Voici une estimation détaillée des différents postes de dépense pour vous aider à préparer votre budget.
| Poste de dépense | Coût moyen |
|---|---|
| Étude de sol (perméabilité) | 200 € – 600 € |
| Location mini-pelle (terrassement) | 300 € – 500 € par jour |
| Main d’œuvre (si professionnel) | 500 € – 2 000 € |
| Graviers et granulats | 200 € – 700 € (selon le volume) |
| Feutre géotextile | 50 € – 150 € |
| Tuyauterie et raccordement | 100 € – 300 € |
| Couvercle en béton ou grille | 50 € – 200 € |
| Coût total estimé | 1 000 € – 5 000 € |
Puits perdu ou fosse septique : quelle différence ?
On confond souvent le puits perdu et la fosse septique, alors que leur fonction est totalement différente. Il est crucial de bien comprendre leur rôle pour ne pas faire d’erreur d’installation, ce qui serait à la fois illégal et dangereux pour l’environnement.

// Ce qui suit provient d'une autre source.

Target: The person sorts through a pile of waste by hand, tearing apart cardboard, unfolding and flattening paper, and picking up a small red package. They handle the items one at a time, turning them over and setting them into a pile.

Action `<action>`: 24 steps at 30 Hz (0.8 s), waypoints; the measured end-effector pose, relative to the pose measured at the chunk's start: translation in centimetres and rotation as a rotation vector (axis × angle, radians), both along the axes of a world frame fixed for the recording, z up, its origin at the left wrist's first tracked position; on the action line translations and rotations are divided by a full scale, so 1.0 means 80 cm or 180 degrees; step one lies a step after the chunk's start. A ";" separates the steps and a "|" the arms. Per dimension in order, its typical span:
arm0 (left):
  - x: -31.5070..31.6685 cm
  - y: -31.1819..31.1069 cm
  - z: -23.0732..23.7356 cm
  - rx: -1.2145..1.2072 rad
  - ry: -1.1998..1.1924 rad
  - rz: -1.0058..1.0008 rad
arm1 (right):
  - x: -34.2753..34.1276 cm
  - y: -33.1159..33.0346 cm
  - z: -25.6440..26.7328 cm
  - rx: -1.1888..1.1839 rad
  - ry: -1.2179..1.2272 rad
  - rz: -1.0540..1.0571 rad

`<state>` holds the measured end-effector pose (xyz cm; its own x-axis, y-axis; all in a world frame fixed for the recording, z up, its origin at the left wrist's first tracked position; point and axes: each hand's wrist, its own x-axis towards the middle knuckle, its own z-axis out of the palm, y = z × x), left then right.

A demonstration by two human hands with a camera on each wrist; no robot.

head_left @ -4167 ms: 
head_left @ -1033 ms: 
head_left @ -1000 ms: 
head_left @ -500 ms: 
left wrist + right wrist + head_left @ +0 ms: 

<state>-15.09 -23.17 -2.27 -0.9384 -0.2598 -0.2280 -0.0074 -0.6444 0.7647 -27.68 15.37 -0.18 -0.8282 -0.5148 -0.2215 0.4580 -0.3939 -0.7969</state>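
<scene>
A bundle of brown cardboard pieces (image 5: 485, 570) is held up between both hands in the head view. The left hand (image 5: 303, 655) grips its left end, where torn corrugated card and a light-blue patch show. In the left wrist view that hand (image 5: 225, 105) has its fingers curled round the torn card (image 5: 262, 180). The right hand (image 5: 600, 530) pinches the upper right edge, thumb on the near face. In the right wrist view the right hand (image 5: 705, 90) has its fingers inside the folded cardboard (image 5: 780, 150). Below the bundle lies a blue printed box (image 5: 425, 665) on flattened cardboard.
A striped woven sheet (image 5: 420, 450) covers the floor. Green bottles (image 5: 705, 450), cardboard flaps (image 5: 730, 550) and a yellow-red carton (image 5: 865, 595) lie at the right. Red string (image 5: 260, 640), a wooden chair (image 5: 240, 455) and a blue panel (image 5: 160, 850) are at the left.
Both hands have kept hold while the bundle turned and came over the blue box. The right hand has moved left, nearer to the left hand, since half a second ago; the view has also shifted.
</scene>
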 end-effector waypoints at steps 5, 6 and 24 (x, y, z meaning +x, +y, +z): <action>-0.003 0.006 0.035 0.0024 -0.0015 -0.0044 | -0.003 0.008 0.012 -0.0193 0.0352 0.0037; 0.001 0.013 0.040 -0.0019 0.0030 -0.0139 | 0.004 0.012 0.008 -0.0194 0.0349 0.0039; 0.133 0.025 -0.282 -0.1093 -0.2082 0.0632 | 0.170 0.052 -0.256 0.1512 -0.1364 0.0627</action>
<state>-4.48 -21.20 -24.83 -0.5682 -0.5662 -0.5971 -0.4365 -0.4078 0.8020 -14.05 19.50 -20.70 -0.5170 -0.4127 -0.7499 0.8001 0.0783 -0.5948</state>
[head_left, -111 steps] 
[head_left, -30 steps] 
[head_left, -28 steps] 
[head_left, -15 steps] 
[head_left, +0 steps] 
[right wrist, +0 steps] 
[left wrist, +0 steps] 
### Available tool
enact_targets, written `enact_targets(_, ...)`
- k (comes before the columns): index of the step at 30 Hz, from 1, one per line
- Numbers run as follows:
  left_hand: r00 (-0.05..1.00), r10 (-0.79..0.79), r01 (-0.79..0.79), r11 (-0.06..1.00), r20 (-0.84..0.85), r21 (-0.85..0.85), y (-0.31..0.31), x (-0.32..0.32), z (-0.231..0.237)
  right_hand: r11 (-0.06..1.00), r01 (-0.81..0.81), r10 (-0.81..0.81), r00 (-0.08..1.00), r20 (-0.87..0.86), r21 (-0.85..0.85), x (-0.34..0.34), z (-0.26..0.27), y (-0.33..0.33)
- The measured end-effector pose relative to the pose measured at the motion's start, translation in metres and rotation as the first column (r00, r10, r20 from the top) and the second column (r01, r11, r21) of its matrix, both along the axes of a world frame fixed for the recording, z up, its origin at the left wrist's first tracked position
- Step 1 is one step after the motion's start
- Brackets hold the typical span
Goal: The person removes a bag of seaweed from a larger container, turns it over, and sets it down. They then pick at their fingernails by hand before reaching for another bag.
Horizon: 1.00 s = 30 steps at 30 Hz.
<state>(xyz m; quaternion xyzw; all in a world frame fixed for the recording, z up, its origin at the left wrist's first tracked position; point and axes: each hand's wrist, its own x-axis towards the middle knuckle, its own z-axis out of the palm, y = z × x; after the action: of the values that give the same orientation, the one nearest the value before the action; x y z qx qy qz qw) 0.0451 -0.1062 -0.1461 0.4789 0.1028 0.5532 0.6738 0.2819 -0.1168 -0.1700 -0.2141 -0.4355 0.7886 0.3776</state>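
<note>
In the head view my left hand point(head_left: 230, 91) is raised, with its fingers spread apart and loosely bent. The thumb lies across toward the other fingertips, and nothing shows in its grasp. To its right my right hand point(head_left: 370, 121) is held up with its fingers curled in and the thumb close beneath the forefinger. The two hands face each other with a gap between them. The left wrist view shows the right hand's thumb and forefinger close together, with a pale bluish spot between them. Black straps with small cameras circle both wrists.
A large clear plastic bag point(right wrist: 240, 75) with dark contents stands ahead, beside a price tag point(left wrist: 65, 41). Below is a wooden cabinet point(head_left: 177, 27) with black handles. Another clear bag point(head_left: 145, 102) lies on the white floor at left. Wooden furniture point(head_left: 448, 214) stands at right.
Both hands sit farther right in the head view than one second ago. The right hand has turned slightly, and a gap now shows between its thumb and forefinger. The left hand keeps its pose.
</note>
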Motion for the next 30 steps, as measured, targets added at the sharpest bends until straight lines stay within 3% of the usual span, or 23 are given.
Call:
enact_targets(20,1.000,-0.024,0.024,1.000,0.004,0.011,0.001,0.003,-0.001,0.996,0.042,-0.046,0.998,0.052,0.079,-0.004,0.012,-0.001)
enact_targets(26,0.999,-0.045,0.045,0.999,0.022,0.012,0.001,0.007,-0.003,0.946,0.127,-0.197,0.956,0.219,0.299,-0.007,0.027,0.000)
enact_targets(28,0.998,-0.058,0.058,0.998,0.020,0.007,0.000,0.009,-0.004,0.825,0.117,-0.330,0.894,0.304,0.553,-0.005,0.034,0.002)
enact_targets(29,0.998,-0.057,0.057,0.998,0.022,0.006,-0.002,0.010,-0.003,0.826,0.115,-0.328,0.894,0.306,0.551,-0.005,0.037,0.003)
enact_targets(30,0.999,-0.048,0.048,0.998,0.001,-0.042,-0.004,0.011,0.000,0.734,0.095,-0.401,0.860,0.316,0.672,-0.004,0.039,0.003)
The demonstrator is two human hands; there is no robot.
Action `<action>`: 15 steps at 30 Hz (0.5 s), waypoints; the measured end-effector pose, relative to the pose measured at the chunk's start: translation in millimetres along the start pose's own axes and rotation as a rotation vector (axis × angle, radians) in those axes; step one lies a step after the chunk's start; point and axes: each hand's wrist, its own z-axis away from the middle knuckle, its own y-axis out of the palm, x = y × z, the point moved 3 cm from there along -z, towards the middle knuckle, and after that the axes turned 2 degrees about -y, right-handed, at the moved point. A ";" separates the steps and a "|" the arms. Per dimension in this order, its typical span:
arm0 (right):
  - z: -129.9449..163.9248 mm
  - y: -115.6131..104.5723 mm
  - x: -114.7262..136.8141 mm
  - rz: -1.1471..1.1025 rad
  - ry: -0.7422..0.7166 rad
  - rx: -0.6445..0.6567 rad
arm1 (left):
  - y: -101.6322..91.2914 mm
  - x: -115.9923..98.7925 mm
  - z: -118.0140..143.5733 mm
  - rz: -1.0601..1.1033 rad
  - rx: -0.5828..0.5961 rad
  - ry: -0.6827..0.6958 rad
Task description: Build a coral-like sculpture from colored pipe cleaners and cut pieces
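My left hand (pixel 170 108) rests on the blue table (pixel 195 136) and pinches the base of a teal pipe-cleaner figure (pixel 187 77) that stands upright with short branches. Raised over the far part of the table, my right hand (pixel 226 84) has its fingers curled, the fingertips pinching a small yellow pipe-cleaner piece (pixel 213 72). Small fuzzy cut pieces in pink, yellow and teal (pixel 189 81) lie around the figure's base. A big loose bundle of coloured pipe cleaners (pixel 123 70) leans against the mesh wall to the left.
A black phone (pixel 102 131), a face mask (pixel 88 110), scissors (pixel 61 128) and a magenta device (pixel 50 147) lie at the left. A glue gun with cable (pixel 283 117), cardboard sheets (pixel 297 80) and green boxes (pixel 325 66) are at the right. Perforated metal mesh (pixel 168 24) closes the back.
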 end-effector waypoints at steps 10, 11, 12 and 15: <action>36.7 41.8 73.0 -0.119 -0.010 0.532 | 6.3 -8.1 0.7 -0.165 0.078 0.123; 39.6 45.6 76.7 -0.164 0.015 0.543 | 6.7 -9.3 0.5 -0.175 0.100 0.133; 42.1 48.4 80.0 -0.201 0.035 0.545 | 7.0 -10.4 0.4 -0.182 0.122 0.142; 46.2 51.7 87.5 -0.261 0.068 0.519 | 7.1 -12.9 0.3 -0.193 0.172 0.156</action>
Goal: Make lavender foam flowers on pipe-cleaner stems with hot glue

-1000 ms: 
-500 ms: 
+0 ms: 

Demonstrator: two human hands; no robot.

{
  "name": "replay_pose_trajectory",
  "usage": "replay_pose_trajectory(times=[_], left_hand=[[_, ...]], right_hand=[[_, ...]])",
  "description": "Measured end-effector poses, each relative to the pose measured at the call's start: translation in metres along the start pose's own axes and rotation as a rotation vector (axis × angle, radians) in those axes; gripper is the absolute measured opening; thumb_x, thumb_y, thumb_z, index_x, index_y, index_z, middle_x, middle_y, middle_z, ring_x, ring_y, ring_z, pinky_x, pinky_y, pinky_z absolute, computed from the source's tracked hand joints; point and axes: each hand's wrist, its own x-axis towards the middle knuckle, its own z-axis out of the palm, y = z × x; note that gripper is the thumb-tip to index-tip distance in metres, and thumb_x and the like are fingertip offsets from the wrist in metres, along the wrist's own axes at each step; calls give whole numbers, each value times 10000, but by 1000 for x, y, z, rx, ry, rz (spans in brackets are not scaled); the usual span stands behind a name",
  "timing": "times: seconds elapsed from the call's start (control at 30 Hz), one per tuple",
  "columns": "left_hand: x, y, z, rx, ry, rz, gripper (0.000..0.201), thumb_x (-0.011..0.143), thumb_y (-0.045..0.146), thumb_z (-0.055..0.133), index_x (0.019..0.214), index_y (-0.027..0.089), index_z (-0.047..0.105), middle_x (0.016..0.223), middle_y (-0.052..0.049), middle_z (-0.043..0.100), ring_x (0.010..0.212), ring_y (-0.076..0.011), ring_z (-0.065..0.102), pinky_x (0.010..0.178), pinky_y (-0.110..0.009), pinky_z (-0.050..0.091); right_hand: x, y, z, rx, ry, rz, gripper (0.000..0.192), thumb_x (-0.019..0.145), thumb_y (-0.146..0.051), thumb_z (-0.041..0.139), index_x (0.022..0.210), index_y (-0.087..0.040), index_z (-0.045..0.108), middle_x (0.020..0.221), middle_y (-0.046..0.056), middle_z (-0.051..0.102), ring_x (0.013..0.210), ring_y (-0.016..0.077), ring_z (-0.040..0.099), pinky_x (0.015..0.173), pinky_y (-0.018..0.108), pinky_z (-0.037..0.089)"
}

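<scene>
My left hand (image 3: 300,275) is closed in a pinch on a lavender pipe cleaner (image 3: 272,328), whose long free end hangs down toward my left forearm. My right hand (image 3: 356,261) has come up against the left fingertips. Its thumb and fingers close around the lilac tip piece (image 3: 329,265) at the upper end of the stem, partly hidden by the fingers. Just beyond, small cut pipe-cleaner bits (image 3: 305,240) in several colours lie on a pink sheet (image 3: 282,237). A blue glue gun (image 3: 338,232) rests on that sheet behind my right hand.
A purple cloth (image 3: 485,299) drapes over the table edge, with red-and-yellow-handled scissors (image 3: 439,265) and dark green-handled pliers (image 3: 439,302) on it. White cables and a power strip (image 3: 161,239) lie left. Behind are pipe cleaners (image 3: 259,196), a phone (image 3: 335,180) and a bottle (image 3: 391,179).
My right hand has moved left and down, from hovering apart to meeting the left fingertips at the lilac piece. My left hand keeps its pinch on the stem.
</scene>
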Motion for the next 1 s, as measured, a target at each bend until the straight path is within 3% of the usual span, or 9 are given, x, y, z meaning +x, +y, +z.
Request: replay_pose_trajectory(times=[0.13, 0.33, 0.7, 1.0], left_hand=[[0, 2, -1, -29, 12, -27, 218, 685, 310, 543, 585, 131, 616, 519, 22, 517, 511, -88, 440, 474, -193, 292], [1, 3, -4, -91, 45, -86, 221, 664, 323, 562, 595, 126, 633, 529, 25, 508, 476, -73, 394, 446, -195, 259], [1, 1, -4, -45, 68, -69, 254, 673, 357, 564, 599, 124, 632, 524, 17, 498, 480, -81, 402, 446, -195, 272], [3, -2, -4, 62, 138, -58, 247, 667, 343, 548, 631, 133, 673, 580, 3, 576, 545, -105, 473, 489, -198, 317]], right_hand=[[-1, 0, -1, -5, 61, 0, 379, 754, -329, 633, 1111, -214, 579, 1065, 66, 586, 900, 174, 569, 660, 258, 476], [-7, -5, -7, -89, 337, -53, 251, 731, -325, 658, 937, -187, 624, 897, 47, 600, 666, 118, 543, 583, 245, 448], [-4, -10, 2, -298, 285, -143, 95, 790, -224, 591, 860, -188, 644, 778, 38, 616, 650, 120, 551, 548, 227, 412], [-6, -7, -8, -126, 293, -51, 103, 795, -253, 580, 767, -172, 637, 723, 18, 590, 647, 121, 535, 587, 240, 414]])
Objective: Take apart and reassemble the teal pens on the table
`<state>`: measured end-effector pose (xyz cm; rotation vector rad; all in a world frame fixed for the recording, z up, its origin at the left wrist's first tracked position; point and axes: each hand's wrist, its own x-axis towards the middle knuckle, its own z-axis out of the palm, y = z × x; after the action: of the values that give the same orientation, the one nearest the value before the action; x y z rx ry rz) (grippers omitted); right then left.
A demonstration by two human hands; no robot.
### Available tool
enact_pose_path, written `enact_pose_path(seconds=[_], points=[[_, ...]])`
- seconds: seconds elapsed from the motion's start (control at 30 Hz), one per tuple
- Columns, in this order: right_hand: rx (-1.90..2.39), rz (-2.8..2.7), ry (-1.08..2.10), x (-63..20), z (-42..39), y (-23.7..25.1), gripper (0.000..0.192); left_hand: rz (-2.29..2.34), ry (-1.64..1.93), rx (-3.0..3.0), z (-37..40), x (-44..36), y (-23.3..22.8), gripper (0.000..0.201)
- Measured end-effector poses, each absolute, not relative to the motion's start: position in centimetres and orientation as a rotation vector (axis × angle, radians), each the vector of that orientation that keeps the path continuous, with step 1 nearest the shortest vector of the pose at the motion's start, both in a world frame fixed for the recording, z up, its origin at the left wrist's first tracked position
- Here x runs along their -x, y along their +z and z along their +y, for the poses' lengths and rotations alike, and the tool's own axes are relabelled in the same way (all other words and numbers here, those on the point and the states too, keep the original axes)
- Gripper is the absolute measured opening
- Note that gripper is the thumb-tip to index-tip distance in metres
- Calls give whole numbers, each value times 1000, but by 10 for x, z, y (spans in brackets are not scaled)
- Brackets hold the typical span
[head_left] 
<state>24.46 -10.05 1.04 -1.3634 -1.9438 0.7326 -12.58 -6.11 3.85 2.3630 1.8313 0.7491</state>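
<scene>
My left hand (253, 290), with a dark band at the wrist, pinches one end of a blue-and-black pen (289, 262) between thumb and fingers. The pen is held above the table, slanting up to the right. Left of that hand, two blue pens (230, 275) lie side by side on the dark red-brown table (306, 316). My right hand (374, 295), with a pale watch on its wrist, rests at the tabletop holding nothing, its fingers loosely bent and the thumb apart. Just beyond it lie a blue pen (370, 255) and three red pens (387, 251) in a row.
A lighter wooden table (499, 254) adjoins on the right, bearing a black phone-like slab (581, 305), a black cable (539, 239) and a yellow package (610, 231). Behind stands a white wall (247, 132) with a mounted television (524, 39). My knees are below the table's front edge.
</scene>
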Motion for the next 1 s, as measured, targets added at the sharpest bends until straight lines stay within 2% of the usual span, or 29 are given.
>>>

La fosse septique (ou fosse toutes eaux) est un système d’assainissement. Son rôle est de collecter et de pré-traiter les eaux usées de la maison. Elle liquéfie les matières solides grâce à des bactéries. Le puits perdu, lui, n’est pas un système de traitement. Il sert uniquement à disperser de l’eau claire (l’eau de pluie) dans le sol.
| Critère | Puits Perdu | Fosse Septique |
|---|---|---|
| Fonction | Infiltrer / Disperser l’eau | Traiter / Pré-traiter les eaux |
| Type d’eau gérée | Uniquement les eaux de pluie | Toutes les eaux usées (WC, cuisine…) |
| Finalité | Recharger la nappe phréatique | Rendre les eaux moins polluantes avant leur dispersion (par un autre système comme un épandage) |
Foire Aux Questions (FAQ)
Voici les réponses aux questions les plus fréquentes sur l’installation et l’entretien d’un puits perdu.
Puis-je installer un puits perdu moi-même ?
Oui, c’est techniquement possible si vous êtes un bon bricoleur et que vous avez du matériel adapté (notamment pour le terrassement). Cependant, l’étape du dimensionnement et de l’étude de sol est critique. Une erreur peut rendre le puits inefficace ou dangereux. Faire appel à un pro garantit une installation conforme et durable.
Quel entretien pour un puits perdu ?
L’entretien est très simple et peu fréquent. Il suffit de vérifier une à deux fois par an que la grille ou le regard d’arrivée d’eau n’est pas bouché par des feuilles ou des débris. Un bon nettoyage de vos gouttières en amont permet d’éviter l’accumulation de déchets dans le puits.
Quelle est la durée de vie d’un puits perdu ?
S’il est bien conçu (bonne taille, bon choix de matériaux, pose du géotextile), un puits perdu a une durée de vie très longue. Vous pouvez compter sur plus de 20 ou 30 ans sans intervention majeure. Sa longévité dépend surtout de la qualité de l’installation initiale.